For A Thought: Justifying Fear

I am not really that political. I don’t volunteer for candidates at election time. I don’t vote for one party consistently.  I am more of a social leader. I challenge values like sexism, ageism (young and old), and support environmental issues, albeit inconsistently and not ascribing to any one movement.. Mostly I define myself as a humanist. 

Yet, as I watch the American election, one I cannot vote in as I am Canadian, I can easily get riled up. I feel compelled to challenge people to examine their beliefs and mental models. I feel compelled to do something to combat the insanity I see. 

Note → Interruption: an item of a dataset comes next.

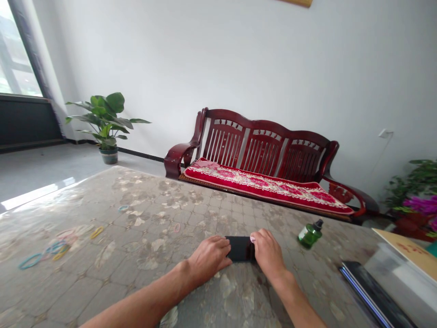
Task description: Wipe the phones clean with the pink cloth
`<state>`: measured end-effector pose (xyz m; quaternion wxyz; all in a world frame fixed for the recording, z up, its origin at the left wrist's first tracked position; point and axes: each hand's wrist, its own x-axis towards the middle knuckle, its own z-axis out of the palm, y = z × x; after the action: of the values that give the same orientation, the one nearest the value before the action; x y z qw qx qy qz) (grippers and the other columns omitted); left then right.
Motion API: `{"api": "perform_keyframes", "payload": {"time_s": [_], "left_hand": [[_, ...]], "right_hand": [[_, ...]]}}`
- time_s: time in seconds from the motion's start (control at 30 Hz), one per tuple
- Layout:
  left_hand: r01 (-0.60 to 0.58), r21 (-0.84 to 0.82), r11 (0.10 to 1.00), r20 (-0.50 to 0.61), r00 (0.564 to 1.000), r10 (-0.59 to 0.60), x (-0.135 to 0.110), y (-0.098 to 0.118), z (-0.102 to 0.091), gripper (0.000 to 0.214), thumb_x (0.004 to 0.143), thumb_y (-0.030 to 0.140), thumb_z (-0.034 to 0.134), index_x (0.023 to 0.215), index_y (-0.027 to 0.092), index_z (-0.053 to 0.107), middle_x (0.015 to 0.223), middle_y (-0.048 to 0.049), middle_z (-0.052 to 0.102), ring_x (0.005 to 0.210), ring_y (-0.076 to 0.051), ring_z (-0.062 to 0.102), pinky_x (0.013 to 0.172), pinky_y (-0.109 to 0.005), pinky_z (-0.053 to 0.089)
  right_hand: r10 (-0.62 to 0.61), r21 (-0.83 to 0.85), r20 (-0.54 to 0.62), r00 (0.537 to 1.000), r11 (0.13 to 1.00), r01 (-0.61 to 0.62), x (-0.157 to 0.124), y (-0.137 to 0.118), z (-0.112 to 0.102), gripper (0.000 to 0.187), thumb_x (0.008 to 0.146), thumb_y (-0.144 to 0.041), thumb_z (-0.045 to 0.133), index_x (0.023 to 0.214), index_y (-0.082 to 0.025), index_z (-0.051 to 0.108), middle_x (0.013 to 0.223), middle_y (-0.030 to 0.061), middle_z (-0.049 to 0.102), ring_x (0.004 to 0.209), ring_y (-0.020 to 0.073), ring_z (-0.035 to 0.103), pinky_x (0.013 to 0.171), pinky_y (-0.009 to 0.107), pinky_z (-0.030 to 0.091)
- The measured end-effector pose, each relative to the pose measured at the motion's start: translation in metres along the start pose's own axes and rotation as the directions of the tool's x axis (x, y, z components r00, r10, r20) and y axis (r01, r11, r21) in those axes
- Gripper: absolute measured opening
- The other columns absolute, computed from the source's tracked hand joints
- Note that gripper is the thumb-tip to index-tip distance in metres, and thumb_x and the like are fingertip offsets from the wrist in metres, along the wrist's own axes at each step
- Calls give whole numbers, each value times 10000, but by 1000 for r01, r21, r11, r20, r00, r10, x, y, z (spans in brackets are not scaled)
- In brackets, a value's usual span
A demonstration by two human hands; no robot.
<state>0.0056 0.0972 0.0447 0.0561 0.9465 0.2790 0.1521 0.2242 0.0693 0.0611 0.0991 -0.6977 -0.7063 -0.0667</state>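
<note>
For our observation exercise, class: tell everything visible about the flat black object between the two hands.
The black object is small, flat and rectangular, with a smooth, slightly glossy dark surface; what it is cannot be told. It lies flat on the patterned table. The left hand touches its left end, the right hand covers its right end, hiding that edge.
</note>
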Motion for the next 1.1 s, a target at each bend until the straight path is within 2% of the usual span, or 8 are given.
{"api": "perform_keyframes", "payload": {"time_s": [0.2, 0.3, 0.47, 0.57, 0.7, 0.77, 0.97, 1.1], "left_hand": [[28, 10, 1000, 18, 999, -28, 1, 5, -7, 106, 924, 278, 646, 925, 173, 634, 1002, -48, 702, 1017, -228, 655, 965, -314, 482], [28, 1, 1000, 7, 1000, -28, 1, 4, -3, 122, 916, 282, 658, 957, 168, 639, 1044, -61, 702, 1043, -235, 651, 989, -321, 472], [12, -9, 1000, 7, 1000, -12, 0, 1, 3, 172, 896, 268, 684, 1015, 148, 650, 1138, -98, 691, 1099, -249, 637, 1036, -339, 449], [20, -21, 1000, 0, 1000, -20, 0, 1, 3, 171, 895, 262, 683, 1020, 150, 652, 1145, -101, 691, 1107, -251, 636, 1034, -345, 455], [40, -39, 998, -7, 999, -40, -1, 1, 3, 168, 881, 254, 698, 1012, 158, 655, 1145, -97, 692, 1116, -253, 634, 1022, -345, 466], [40, -36, 999, -7, 999, -40, -1, 1, 3, 167, 878, 249, 699, 1011, 157, 658, 1154, -100, 690, 1116, -257, 634, 1021, -349, 468], [20, -21, 1000, -48, 999, -21, -2, -1, 7, 145, 893, 240, 675, 1008, 152, 660, 1150, -110, 691, 1091, -257, 644, 1006, -350, 480], [25, -9, 1000, -66, 998, -25, -3, 0, 8, 121, 890, 237, 676, 985, 164, 658, 1130, -98, 695, 1068, -250, 650, 986, -339, 488]], "right_hand": [[-140, 102, 14, 990, 985, 138, 4, -31, 4, 291, 953, -101, 431, 898, -227, 688, 927, 37, 649, 940, 176, 570, 822, 241, 370], [-120, 96, 18, 993, 988, 118, 3, -18, 2, 295, 943, -90, 439, 893, -226, 696, 922, 38, 651, 938, 179, 572, 821, 242, 372], [26, 19, -9, 1000, 999, -25, -2, 15, 1, 266, 942, -116, 461, 894, -216, 703, 927, 56, 657, 939, 198, 582, 797, 259, 372], [22, 48, -22, 1000, 999, -21, -6, 11, 4, 270, 940, -114, 460, 883, -221, 701, 915, 52, 654, 921, 189, 587, 787, 253, 372], [-106, 173, -40, 994, 979, 111, -14, -7, 7, 300, 931, -82, 440, 894, -235, 696, 908, 27, 645, 906, 167, 581, 794, 233, 378], [-127, 202, -51, 991, 970, 135, -16, -5, 8, 304, 933, -82, 433, 918, -236, 694, 910, 24, 642, 908, 166, 578, 801, 233, 384], [38, 119, -86, 996, 992, -28, -17, 24, 9, 266, 938, -113, 458, 908, -222, 699, 904, 46, 641, 918, 190, 586, 786, 252, 388], [7, 147, -94, 996, 989, 7, -22, 11, 11, 252, 933, -106, 477, 887, -221, 696, 882, 37, 633, 876, 175, 590, 755, 240, 384]]}}
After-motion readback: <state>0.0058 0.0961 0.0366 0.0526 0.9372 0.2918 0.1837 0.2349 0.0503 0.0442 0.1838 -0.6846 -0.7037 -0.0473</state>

How easy it is for us to begin to feel threatened and fearful over someone who doesn’t think as we do. How often do we see violence or murder, just for a thought that is different than our own? 

Consider Malala Yousafzai. As a young girl, Malala Yousafzai defied the Taliban in Pakistan and demanded that girls be allowed to receive an education. She was shot in the head by Taliban gunman in 2012, but survived and went on to receive the Nobel Peace Prize. (Wikipedia) Despite political violence, her stance is to promote non-violent dialogue and greater education.

“I started thinking about that, and I used to think that the Talib would come, and he would just kill me. But then I said, ‘If he comes, what would you do Malala?’ then I would reply to myself, ‘Malala, just take a shoe and hit him.’

But then I said, ‘If you hit a Talib with your shoe, then there would be no difference between you and the Talib. You must not treat others with cruelty and that much harshly, you must fight others but through peace and through dialogue and through education.’

Then I said I will tell him how important education is and that ‘I even want education for your children as well.’ And I will tell him, ‘That’s what I want to tell you, now do what you want.”  – Malala Yousafzai, I Am Malala: The Story of the Girl Who Stood Up for Education and Was Shot by the Taliba

Just as relevant for all countries is this view:

“He believed that lack of education was the root of all of Pakistan’s problems. Ignorance allowed politicians to fool people and bad administrators to be re-elected.”  – Malala Yousafzai, I Am Malala: The Story of the Girl Who Stood Up for Education and Was Shot by the Taliban

More clearly than ever, this is an opportunity for awakening. Politics are a siren call for our highest collective consciousess to shine. Politics triggers our fears and unexplored ego issues.

When is it more clear than in politics for us to ask if what we believe is really true? When else are we more clearly called to live our values? When else do we as individuals show as clear an image of how easily we become fundamentalists?

And we do it all for a thought.

A thought.

Thoughts change. Thoughts are ego chatter. Thoughts are lenses that obscure reality.

And for a thought, we allow violence in our words and actions. We allow violence in our energy field.

Today, ask yourself what happens when you believe your thoughts. Who would you be without those thoughts? What would change in the world?